True or false. Cultures evolve through a process parallel to organic evolution (evolution we’ve always talked about thus far), using Darwin’s four postulates

A

True

70
Q

Can culture evolve through selection and drift?

A

Yes! It follows processes analogous to organic evolution

71
Q

What conditions are required for cultures to evolve? (hint: Darwin’s four postulates in terms of cultural evolution)

A
  1. There needs to be a variety in the different practices, both within and between populations
  2. Some cultural practices increase your chances of proliferation and survival more than others
  3. There has to be some degree of loyalty to the practices, such that they are passed on to other generations.
  4. There needs to be a turnover of practices over time, some practices are replaced by others
72
Q

True or false. Cultural evolution can influence organic evolution. If true, give examples

A

True.

Lactose intolerance is the ancestral state in human adults. But some population adopted dairy traditions, that selected for mutations that allowed the consumption of lactose in adulthood.
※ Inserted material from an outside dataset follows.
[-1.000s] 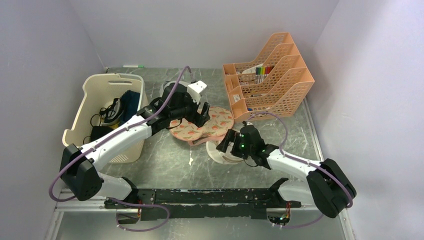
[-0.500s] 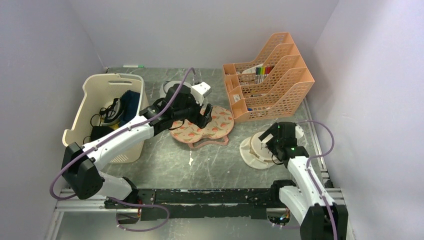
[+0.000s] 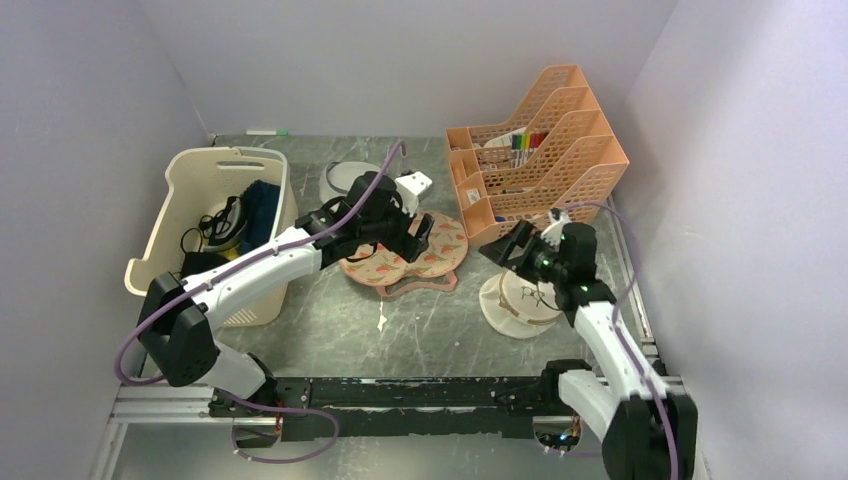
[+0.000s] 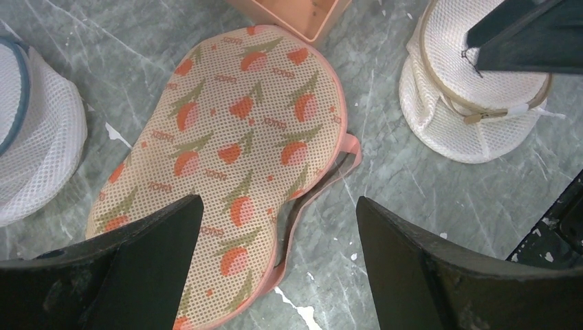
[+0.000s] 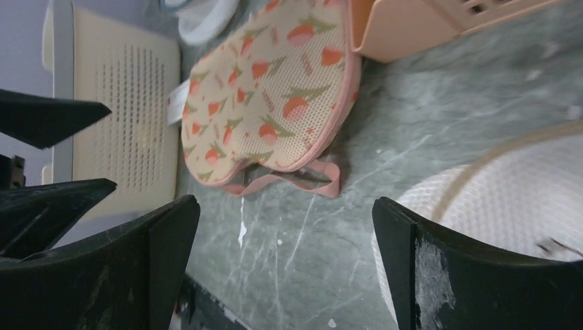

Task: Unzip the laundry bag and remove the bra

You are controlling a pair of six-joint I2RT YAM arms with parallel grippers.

Bird songs are socially learned, but the songs are also how you attract mates, so they are important in sexual selection and recognition by females.

73
Q

Compare and contrast organic and cultural evolution

A

Similarity:

  • they both follow Darwin’s 4 Postulates
  • in organic evolution, certain genetic traits are chosen due to natural selection or drift. Similarly, in cultural evolution, certain practices could increase survival/reproductive success more than other practices and be “selected” for, or certain practices could have simply been chosen due to chance (drift).

Differences:

  • cultural evolution is the evolution of behavioural practices that are taught, copied, mimicked, or learned from local enhancement.
  • organic evolution the evolution of genetic genes through reproduction.
  • focus of the survival / reproduction of the cultural practice rather then the individual itself
  • Cultural evolution can happen within or across generations. Organic only happens across.